Guys, this is really not what you want to convey without knowledge or facts. Please stop the misinformation to others that are eager to learn about there bikes. Sure, you have tuners that run dyno's for a living. I don't. However, in over 30 years of tuning, building, riding, drag racing, I've learned a thing or two. And, hanging around pro racers/builders helps a little.
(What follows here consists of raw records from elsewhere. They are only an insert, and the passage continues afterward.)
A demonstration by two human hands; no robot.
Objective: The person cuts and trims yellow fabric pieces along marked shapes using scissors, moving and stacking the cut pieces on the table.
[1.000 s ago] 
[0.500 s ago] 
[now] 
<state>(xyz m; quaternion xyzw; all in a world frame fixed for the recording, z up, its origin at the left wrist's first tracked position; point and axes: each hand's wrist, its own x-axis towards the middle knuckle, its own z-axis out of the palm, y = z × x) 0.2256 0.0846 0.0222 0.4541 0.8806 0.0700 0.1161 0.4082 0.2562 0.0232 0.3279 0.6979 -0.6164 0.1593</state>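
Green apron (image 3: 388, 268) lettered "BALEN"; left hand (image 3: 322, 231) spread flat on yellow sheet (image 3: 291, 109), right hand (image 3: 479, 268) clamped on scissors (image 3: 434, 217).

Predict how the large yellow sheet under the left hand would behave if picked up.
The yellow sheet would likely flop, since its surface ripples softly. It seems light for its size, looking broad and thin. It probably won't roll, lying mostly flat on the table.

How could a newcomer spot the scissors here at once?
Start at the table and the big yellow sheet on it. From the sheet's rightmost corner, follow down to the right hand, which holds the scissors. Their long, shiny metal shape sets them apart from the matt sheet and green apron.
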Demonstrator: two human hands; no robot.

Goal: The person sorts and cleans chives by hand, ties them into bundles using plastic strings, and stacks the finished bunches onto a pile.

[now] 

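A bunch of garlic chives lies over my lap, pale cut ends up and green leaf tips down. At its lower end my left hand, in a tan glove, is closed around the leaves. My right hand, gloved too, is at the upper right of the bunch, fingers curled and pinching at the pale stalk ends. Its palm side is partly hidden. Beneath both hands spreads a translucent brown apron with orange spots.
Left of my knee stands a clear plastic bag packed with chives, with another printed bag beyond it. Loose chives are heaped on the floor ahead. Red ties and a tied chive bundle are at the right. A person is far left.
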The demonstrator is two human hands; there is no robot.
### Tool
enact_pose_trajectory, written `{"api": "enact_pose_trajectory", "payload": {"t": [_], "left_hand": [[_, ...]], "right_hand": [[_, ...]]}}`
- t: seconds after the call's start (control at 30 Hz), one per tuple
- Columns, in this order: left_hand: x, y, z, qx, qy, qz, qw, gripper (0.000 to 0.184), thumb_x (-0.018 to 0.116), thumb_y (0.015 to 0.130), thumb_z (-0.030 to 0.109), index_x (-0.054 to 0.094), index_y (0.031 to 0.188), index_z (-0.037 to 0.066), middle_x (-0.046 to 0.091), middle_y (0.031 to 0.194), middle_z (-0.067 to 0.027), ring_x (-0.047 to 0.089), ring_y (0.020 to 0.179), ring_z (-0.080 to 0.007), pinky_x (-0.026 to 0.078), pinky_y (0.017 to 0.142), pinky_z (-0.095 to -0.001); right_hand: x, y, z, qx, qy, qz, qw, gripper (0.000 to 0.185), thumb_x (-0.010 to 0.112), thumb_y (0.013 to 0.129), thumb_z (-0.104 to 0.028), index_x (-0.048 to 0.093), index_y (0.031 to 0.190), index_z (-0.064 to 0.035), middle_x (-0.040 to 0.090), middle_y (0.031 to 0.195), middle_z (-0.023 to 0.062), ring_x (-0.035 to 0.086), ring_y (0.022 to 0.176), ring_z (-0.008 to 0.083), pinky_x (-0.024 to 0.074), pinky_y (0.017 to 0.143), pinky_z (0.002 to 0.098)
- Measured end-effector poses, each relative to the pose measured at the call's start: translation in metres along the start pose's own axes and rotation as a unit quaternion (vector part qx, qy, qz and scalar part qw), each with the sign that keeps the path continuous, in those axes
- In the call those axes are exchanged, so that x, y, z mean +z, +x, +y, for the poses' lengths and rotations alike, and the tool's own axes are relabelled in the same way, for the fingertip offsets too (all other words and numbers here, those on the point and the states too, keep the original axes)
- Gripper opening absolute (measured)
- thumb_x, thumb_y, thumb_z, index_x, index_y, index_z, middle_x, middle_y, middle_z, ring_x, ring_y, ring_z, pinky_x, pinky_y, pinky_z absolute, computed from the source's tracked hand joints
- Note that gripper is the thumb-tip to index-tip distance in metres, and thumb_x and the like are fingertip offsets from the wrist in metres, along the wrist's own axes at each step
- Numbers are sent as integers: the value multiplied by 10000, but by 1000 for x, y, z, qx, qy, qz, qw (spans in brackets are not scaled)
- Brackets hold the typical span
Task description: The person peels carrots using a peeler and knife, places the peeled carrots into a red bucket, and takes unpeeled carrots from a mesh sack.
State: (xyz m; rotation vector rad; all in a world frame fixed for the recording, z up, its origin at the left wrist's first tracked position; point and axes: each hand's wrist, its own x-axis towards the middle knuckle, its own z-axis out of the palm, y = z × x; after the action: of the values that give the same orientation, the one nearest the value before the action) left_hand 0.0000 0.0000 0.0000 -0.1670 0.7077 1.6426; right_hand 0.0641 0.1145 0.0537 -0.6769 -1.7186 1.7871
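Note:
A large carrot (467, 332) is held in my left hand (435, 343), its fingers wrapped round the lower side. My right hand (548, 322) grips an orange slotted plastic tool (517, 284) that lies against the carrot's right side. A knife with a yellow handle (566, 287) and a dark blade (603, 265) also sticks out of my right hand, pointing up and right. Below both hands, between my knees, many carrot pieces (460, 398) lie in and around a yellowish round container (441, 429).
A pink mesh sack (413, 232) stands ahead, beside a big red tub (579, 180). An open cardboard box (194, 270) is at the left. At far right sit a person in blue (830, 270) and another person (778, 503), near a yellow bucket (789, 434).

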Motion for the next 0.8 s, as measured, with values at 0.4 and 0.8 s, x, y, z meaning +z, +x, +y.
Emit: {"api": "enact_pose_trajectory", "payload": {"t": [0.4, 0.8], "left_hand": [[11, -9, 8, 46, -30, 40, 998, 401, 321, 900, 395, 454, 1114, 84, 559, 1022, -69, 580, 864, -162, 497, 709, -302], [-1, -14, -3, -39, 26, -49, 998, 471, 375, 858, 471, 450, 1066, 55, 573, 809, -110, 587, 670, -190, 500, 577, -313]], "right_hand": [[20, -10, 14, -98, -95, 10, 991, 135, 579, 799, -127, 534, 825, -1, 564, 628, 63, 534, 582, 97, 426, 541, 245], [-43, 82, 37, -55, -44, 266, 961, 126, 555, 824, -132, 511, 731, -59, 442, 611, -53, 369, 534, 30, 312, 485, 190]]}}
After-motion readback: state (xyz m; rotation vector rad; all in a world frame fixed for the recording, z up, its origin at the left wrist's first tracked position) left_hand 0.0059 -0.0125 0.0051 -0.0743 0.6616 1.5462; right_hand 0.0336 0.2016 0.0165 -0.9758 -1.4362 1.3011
Simply put, as another member tried to explain as well, a Dyno map power gain is really USELESS for the street. It shows you nothing usable in the normal RPM range in every day riding. On a dyno sheet, you are seeing such a NARROW slice of tuning that is > than 80% throttle. How often do you do that on the street? That is SO easy to tune for with basic math. The AFR on the above graph is TOO lean. There may still be an issue with timing or STP's clearly shown by a dip through the curve above 10k. Go ride that bike at 5000ft and tell me how it runs, again at WOT? Leaner AFR's on the dyno will show the most power. Your bike is NOT under the same load as you riding it on the street geared up. 13.2 is too lean. 13.0 is pushing it. 12.8 is what you want. Dont take my word for it. Ask a guy like Gale Banks. You going to tell him he's wrong? What were conditions outside when you ran the 13.2 AFR? If it was hot or even warm out, you will have lean issues when temps start to drop in the fall. This is why the OEM tunes rich.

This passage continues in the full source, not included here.